Sunday 11 October 2009

First Post

Well, at last, a Blog!

I'm not quite sure where this is going, but it seems that I usually have a lot to say, so we shall see if I also have a lot to write.

A little bit of history to start with seems appropriate, although I don't plan to start at the beginning, if you want that go to my CV on my webpage.

I started writing about my faith a couple of years ago, and then as it developed, so did my writing.  I am a bit of mixed-up-kid when it comes to faith, but I am trying to sort that out, as you'll see.

My father was brought up in a staunch Roman Catholic family in England's county Durham.  We suspect that, at least on his mother's side, there was a strong dose of Irish genes.  Father's mother wanted him to become a priest, and sent him to a Marist School, which he hated.  In rebellion, he became an Industrial Chemist, and in due course met my mother.

Mother's family were green-grocers from Hatfield, about 20 miles north of London, and she was an Anglican, who sang in the local church choir.  As was necessary in those days, she formally converted to Catholicism to marry father, and in due course when I was born early in 1950, I was baptised by the Catholic priest at St Bonaventure's Church in Welwyn Garden City.

Soon after this my father took the next step in his revolution and stopped all contact with the Catholic Church.  Since that day, he is 89 as I write, he has professed himself an atheist.  Mother brought my younger brother and me up as Anglicans, and in about 1958 she was formally received back into the Church of England.
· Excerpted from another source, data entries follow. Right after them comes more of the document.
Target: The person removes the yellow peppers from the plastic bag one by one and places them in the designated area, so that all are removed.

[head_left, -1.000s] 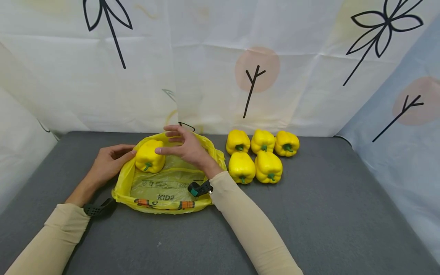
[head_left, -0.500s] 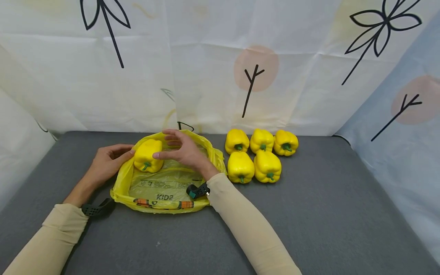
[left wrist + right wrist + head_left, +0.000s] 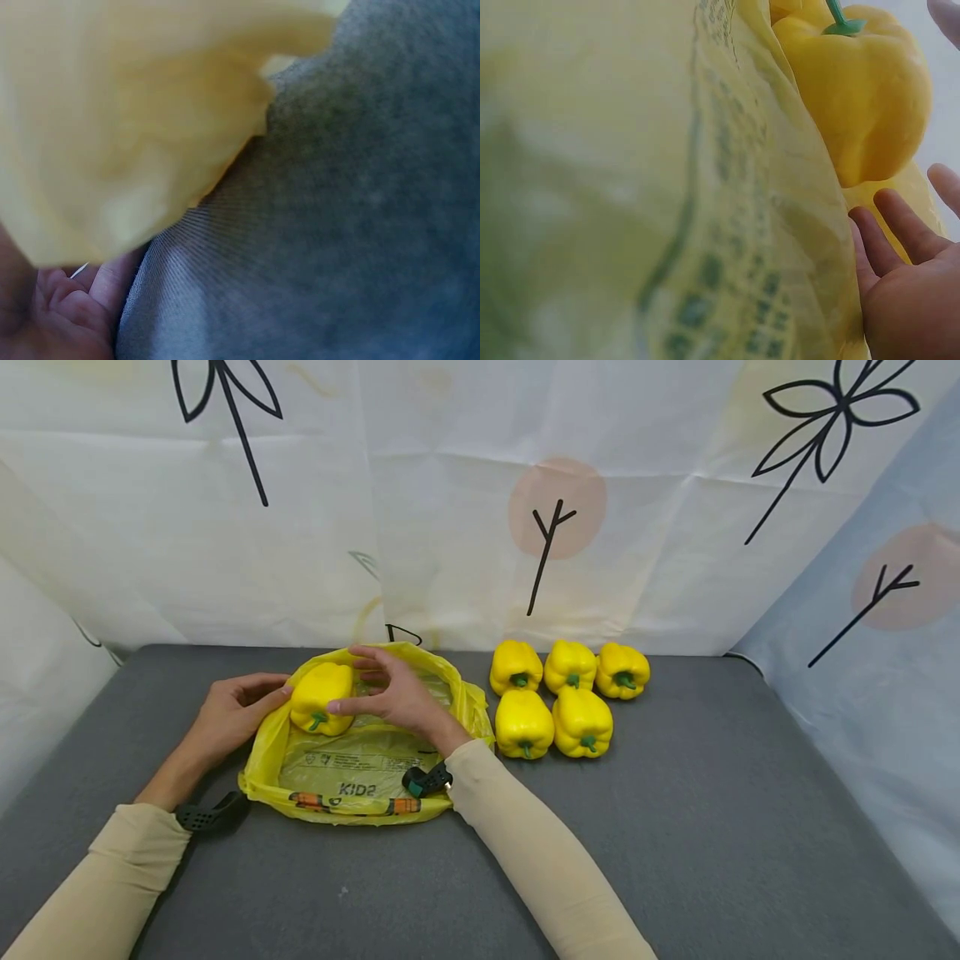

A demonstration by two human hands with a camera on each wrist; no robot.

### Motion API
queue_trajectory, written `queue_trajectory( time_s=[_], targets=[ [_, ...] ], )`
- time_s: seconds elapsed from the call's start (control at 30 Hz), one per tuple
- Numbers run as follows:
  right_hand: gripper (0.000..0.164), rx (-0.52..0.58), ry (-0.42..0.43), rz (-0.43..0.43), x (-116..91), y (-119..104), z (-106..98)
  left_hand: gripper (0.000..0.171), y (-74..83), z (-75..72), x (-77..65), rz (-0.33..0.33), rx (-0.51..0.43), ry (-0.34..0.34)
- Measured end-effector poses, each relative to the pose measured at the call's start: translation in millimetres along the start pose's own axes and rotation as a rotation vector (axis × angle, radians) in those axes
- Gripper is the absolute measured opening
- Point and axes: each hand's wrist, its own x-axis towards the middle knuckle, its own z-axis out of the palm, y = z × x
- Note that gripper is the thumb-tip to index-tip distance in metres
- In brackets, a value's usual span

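A yellow plastic bag (image 3: 345,768) with its mouth spread wide lies at the left of the table in the head view. Inside its left side sits a yellow bell pepper (image 3: 313,693), green stem facing front. My left hand (image 3: 228,714) pinches the bag's left rim between thumb and fingers; in the left wrist view the bag (image 3: 112,150) hides most of that hand (image 3: 75,319). Over the bag's opening, my right hand (image 3: 405,697) has fingers extended and spread, its thumb overlapping the pepper. The right wrist view shows a gap between the fingers and the pepper (image 3: 862,97).
Several more yellow bell peppers (image 3: 525,722) stand in two rows just right of the bag. A grey table (image 3: 675,827) lies under everything. Behind it hangs a white printed cloth (image 3: 450,527), with another bluish cloth (image 3: 900,693) along the right side.
My right hand has moved slightly left and down, closer to the pepper in the bag. The left hand keeps its hold on the rim. The head view has shifted a little.
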Motion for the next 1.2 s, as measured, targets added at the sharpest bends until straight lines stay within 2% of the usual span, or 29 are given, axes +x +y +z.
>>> queue_trajectory(
  time_s=[0.33,0.7,1.2],
  targets=[
    [0.087,-0.065,-0.035,-0.025,1.3,2.3,2.8,0.046,-3.7,-0.5,2.4,0.001,0.002,-0.001],
    [0.093,-0.149,-0.106,0.007,1.0,1.2,5.1,0.047,-1.4,-0.6,2.5,0.005,-0.015,-0.004],
    [0.092,-0.184,-0.065,0.029,0.0,0.7,14.8,0.046,-3.1,-0.9,3.2,-0.005,-0.008,-0.005]
  ],
)
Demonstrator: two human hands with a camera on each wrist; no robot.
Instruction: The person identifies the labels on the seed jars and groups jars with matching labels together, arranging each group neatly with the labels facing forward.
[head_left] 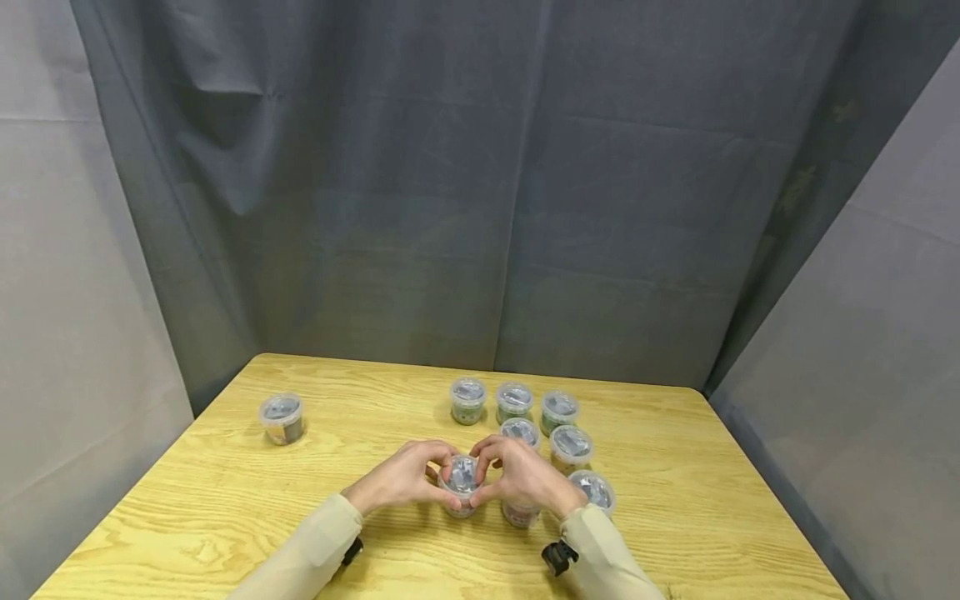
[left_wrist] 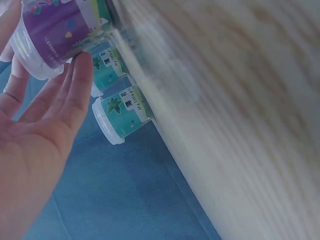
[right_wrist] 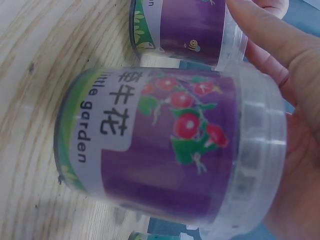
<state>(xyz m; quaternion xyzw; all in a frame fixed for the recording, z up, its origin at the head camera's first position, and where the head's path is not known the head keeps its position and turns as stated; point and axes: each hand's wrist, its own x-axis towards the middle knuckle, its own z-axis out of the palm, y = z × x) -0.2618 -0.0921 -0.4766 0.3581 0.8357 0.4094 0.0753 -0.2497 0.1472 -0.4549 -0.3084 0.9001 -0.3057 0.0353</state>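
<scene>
A small clear-lidded cup (head_left: 461,477) with a purple label stands between both hands near the front of the table. My left hand (head_left: 411,477) holds its left side, thumb in front and fingers behind. From the other side my right hand (head_left: 521,477) grips the lid's edge between thumb and fingers. The left wrist view shows the purple-labelled cup (left_wrist: 65,32) at the left fingertips. In the right wrist view the held cup (right_wrist: 192,30) is at the top, and another purple cup (right_wrist: 165,145) with flower pictures stands close under the right hand.
Several more lidded cups stand behind and right of the hands, among them a back-row cup (head_left: 468,402) and a right-hand one (head_left: 572,447). A lone cup (head_left: 282,418) stands far left. Dark curtains (head_left: 480,208) hang behind the wooden table (head_left: 225,517).
</scene>
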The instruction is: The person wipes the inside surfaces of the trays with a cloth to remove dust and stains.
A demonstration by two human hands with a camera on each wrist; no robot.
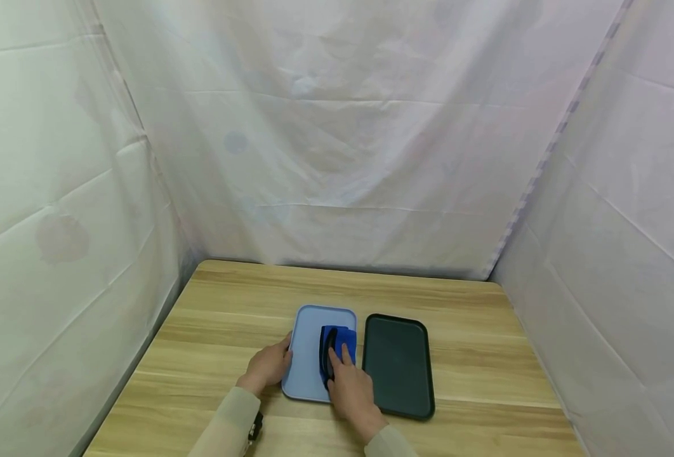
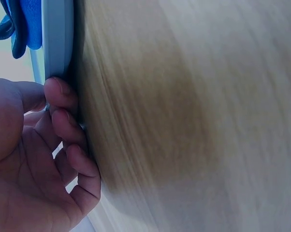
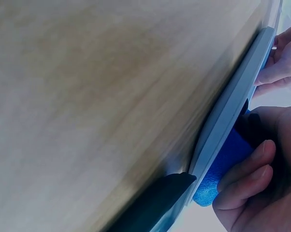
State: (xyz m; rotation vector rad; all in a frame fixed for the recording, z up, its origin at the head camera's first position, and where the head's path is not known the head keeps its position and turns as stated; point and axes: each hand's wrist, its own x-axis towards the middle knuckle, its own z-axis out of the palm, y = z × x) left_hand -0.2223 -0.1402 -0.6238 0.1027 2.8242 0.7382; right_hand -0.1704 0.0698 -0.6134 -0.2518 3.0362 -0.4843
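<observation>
A light blue tray (image 1: pixel 305 374) lies on the table in the head view. My left hand (image 1: pixel 271 365) holds its left edge; in the left wrist view the curled fingers (image 2: pixel 68 125) sit at the tray's outer wall, low by the tabletop. On the tray's right half is a folded blue cloth (image 1: pixel 345 336) with a curved black piece (image 1: pixel 330 343) along its left side. My right hand (image 1: pixel 351 388) rests on both, index and middle fingers stretched forward. The right wrist view shows the remaining fingers (image 3: pixel 247 181) bent loosely beside the cloth, partly covering it.
A dark green tray (image 1: pixel 396 365) lies close to the right of the light blue one, near my right wrist. The wooden table (image 1: pixel 228 304) is bordered by white curtains (image 1: pixel 343 158) at the back and both sides.
</observation>
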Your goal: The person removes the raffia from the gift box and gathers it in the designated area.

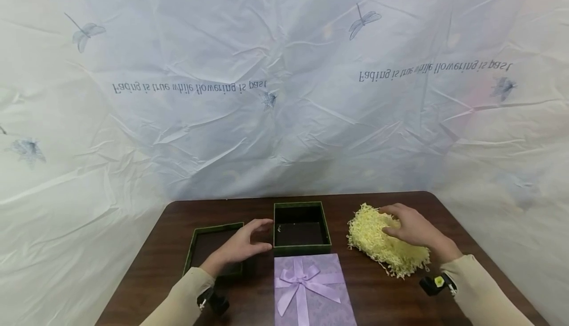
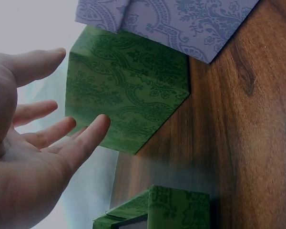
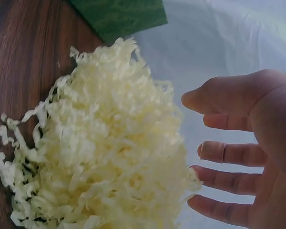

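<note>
An uncovered green patterned box with a dark inside stands near the middle of the table; a few pale specks show in it. My left hand is at its left side, fingers spread and loosely bent, holding nothing. In the left wrist view a gap shows between the thumb and the green box. On the right lies a heap of pale yellow shredded paper. My right hand hovers over its far right part, fingers apart. In the right wrist view the fingertips are close to the shredded paper; contact is unclear.
A shallow green-rimmed tray or lid lies at the left, partly behind my left arm. A purple patterned box or lid with a ribbon bow is in front of the green box. A whitish printed sheet hangs behind the brown table.
</note>
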The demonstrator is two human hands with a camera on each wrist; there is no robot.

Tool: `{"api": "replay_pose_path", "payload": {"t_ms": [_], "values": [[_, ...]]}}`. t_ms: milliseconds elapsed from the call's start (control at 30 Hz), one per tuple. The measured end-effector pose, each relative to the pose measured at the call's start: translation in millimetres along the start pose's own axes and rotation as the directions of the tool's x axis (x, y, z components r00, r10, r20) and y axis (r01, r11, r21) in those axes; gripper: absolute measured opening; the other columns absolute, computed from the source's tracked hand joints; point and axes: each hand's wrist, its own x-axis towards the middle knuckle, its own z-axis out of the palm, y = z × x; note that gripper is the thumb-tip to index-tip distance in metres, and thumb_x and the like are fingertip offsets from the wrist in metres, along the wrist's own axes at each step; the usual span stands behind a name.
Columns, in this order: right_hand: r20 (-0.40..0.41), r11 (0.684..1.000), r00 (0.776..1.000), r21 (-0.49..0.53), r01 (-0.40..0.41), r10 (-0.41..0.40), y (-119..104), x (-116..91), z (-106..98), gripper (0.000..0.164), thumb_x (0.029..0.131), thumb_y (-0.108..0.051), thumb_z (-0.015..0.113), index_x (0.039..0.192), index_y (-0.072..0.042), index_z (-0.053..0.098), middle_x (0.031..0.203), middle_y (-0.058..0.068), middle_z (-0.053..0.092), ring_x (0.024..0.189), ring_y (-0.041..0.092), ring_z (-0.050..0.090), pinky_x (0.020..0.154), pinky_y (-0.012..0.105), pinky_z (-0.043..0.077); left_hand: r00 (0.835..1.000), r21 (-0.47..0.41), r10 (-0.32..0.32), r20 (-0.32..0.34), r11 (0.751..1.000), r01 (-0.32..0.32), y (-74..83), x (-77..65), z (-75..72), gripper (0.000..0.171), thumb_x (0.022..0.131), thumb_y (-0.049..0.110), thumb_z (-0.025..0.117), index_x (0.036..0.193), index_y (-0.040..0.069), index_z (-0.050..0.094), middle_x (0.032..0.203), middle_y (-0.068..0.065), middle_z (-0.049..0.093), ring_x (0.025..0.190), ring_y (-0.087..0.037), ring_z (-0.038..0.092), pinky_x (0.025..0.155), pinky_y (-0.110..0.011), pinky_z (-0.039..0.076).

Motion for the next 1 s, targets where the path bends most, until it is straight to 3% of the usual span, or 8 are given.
{"api": "replay_pose_path", "payload": {"t_ms": [267,467,700,1000], "values": [[0.014,1.0,1.0,0.003,-0.026,0.026,-24.6,-3.0,-12.9,0.044,0.087,-0.019,0.072,0.126,-0.002,0.061,0.121,0.016,0.063,0.095,0.03,0.063,0.069,0.039,0.052,1.0,0.032,0.006,-0.011,0.999,-0.005,4.9,-9.2,-2.4,0.063,0.091,0.021,0.071,0.144,0.005,0.042,0.143,-0.018,0.047,0.13,-0.039,0.047,0.092,-0.045,0.053],[0.07,0.999,0.997,0.026,-0.046,0.044,-41.7,-5.5,-21.7,0.04,0.089,-0.02,0.07,0.124,-0.003,0.062,0.121,0.017,0.064,0.092,0.031,0.065,0.07,0.039,0.054,1.0,-0.019,-0.015,0.014,1.0,0.016,0.7,-15.3,-5.5,0.063,0.092,0.022,0.069,0.146,0.008,0.041,0.146,-0.017,0.045,0.133,-0.037,0.044,0.094,-0.043,0.052],[0.081,0.998,0.997,0.06,-0.018,0.013,-55.8,-7.0,-26.1,0.036,0.089,-0.024,0.071,0.121,-0.007,0.064,0.119,0.012,0.066,0.091,0.026,0.066,0.072,0.037,0.054,0.999,-0.011,-0.031,0.016,0.999,0.031,6.6,-24.6,-5.6,0.063,0.092,0.023,0.069,0.146,0.008,0.041,0.147,-0.015,0.044,0.131,-0.035,0.047,0.09,-0.035,0.053],[0.058,0.984,0.998,0.174,-0.034,0.024,-63.1,-11.3,-19.9,0.037,0.09,-0.027,0.071,0.121,-0.01,0.063,0.115,0.013,0.067,0.092,0.024,0.067,0.071,0.03,0.053,0.999,-0.026,0.044,0.024,0.999,-0.044,6.9,-38.5,2.7,0.062,0.092,0.015,0.068,0.145,0.0,0.039,0.145,-0.02,0.045,0.122,-0.037,0.055,0.084,-0.027,0.056]]}}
In the fullness of time, in about 1965, I went to confirmation classes, and was duly confirmed by the Bishop of St Albans in the Parish Church at Baldock in Hertfordshire.  It didn't take!

Soon after I left home in 1968 to go to University (Kent at Canterbury), I met and became close friends (platonic) with a catholic girl, and became quite interested in Catholicism.  One of the local churches was on my way to college from my digs, and I would drop in to hear the 8am Mass (Tridentine - in Latin).  Eventually I asked the University Catholic Chaplain, Fr Francis Moncrieff, for instruction, and formally converted later that year, being re-confirmed at Westminster Cathedral by the then Archbishop.

Then I met the Franciscan friars who had a house on campus, and was very enamoured of their simple life and easy-going manner.  This seemed to be what God was calling me to, and I made preliminary steps with a view to joining the Order of Friars Minor when I graduated.

But then I met Rosalinde, and suddenly the celibate life of a Poor Friar didn't seem at all the right direction.  Ros was, and is, an Anglican - firm and unshakable in her faith.  A couple of years after graduation we were married.  I didn't even ask her if she would mind a Catholic wedding, we were married in the Parish Church of St James, Weybridge, by Canon Buckley.  It was as Anglican as it gets.

My faith faded away.  I have to say in retrospect that I did very little to foster it.  At first I'd go to Mass on my own, and then I'd go to Church with Ros, and eventually I became agnostic and stopped going all together.  I read a lot, and found myself in what today would be the Dawkins camp.  A proselytising atheist.

This history has reached about 1976.  From then until about 2004 - 28 years - not one little glimmer of religious zeal was to be seen.  Oh, I did flirt with Buddhism, but that was never religious, it was much more philosophical, and I did read the Koran, well, I read everything - I still do!

When we retired to Cumbria we worried that we wouldn't know anyone, so we decided that we would go to the local village church as a way to meet people and get involved.  I have to say I was complete fraud - I'd sit through the service, maybe mumble the hymns a bit, but I was there for Ros really.  But the people were open, loving, and friendly, the sermons were good, very very good.  And gradually I noticed that I was listening with interest.  God bless the Reverend Ian, a gifted preacher, teacher, and learned biblical scholar - and a troubled soul.

One night, as I lay awake in the depths of the dark, I just felt I had to ask the question: "Do you really exist?", and as clearly as if it had been shouted in my ear, I knew the answer was "YES".  There was not, in fact, any sound, no loud voice, no Pauline flash of light.  I wasn't blinded, but I was convinced.

I told Ros at breakfast.  Next Sunday I took communion.  Everything changed.